Work item
An exact transcription of all the data is required.

Provided data

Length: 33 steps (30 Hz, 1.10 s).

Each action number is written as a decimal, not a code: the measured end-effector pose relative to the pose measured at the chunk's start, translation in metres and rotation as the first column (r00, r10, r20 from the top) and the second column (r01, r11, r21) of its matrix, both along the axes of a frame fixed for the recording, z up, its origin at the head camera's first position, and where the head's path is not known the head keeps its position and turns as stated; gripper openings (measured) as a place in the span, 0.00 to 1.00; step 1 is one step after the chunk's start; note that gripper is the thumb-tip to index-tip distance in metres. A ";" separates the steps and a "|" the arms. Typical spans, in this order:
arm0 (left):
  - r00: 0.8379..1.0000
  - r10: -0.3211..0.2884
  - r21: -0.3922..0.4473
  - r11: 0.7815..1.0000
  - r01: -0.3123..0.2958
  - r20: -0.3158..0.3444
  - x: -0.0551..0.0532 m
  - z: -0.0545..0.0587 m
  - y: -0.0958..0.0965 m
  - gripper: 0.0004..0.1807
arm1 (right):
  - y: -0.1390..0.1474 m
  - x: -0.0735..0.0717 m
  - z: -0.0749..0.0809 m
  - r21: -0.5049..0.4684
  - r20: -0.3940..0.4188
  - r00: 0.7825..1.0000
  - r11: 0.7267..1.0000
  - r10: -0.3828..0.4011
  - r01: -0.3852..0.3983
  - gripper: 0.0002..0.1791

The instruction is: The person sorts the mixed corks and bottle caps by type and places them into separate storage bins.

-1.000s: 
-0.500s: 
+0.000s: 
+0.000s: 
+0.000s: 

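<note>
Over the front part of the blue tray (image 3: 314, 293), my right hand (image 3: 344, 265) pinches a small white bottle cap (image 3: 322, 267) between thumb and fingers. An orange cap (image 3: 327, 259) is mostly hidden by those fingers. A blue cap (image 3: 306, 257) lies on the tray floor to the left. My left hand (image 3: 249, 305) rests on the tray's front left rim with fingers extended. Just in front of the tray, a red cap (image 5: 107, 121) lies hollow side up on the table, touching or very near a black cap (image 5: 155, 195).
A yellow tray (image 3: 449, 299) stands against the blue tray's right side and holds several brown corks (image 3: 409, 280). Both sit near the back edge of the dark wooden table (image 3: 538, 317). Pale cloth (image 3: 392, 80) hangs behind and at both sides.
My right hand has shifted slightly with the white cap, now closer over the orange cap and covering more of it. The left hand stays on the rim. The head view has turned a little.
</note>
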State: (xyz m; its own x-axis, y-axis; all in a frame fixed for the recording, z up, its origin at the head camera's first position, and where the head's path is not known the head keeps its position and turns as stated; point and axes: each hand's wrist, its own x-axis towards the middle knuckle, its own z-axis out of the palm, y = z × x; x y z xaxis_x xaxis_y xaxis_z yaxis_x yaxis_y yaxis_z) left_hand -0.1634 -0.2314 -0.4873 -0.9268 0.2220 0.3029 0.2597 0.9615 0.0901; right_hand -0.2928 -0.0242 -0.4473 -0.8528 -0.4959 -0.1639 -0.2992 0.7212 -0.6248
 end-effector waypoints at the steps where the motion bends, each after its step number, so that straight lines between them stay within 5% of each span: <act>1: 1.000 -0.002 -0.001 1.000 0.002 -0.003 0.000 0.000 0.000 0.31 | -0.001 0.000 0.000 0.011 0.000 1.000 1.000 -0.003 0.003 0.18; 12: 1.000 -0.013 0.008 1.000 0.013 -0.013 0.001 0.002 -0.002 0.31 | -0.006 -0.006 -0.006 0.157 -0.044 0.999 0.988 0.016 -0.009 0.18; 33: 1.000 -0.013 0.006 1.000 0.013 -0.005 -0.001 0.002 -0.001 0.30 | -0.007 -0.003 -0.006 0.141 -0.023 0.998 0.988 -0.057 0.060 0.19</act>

Output below
Length: 33 steps (30 Hz, 1.10 s).

Each action number is written as a decimal, not a code: the measured end-effector pose relative to the pose measured at the chunk's start, translation in metres and rotation as the first column (r00, r10, r20 from the top) and the second column (r01, r11, r21) of its matrix, both along the axes of a frame fixed for the recording, z up, its origin at the head camera's first position, and where the head's path is not known the head keeps its position and turns as stated; gripper openings (measured) as a place in the span, 0.00 to 1.00; step 1 is one step after the chunk's start; note that gripper is the thumb-tip to index-tip distance in metres. A ";" separates the steps and a "|" the arms. Typical spans, in this order:
arm0 (left):
  - r00: 0.8379..1.0000
  - r10: -0.3211..0.2884
  - r21: -0.3922..0.4473
  - r11: 0.7815..1.0000
  - r01: -0.3123..0.2958
  - r20: -0.3158..0.3444
  - x: -0.0551..0.0532 m
  - z: -0.0545..0.0587 m
  - y: -0.0958..0.0965 m
  - gripper: 0.0004..0.1807
arm1 (right):
  - y: -0.1390..0.1474 m
  - x: -0.0735..0.0717 m
  - z: -0.0749..0.0809 m
  - r21: -0.5049..0.4684
  - r20: -0.3940..0.4188
  - r00: 0.7825..1.0000
  - r11: 0.7267..1.0000
  - r10: -0.3828..0.4011
  - r01: -0.3852..0.3983
  - gripper: 0.0002..0.1791

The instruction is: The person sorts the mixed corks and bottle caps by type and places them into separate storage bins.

-1.000s: 
-0.500s: 
+0.000s: 
+0.000s: 
+0.000s: 

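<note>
Over the front part of the blue tray (image 3: 314, 293), my right hand (image 3: 344, 265) pinches a small white bottle cap (image 3: 322, 267) between thumb and fingers. An orange cap (image 3: 327, 259) is mostly hidden by those fingers. A blue cap (image 3: 306, 257) lies on the tray floor to the left. My left hand (image 3: 249, 305) rests on the tray's front left rim with fingers extended. Just in front of the tray, a red cap (image 5: 107, 121) lies hollow side up on the table, touching or very near a black cap (image 5: 155, 195).
A yellow tray (image 3: 449, 299) stands against the blue tray's right side and holds several brown corks (image 3: 409, 280). Both sit near the back edge of the dark wooden table (image 3: 538, 317). Pale cloth (image 3: 392, 80) hangs behind and at both sides.
My right hand has shifted slightly with the white cap, now closer over the orange cap and covering more of it. The left hand stays on the rim. The head view has turned a little.
</note>
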State: (xyz m; its own x-axis, y-axis; all in a frame fixed for the recording, z up, its origin at the head camera's first position, and where the head's path is not known the head keeps its position and turns as stated; point and axes: each hand's wrist, its own x-axis towards the middle knuckle, its own z-axis out of the palm, y = z × x; x y z xaxis_x xaxis_y xaxis_z yaxis_x yaxis_y yaxis_z) left_hand -0.1634 -0.2314 -0.4873 -0.9268 0.2220 0.3029 0.2597 0.9615 0.0901; right_hand -0.2928 -0.0242 -0.4473 -0.8528 -0.4959 -0.1639 -0.2992 0.7212 -0.6248
 end-effector waypoints at the steps where the motion bends, each after its step number, so that straight lines between them stay within 5% of each span: <act>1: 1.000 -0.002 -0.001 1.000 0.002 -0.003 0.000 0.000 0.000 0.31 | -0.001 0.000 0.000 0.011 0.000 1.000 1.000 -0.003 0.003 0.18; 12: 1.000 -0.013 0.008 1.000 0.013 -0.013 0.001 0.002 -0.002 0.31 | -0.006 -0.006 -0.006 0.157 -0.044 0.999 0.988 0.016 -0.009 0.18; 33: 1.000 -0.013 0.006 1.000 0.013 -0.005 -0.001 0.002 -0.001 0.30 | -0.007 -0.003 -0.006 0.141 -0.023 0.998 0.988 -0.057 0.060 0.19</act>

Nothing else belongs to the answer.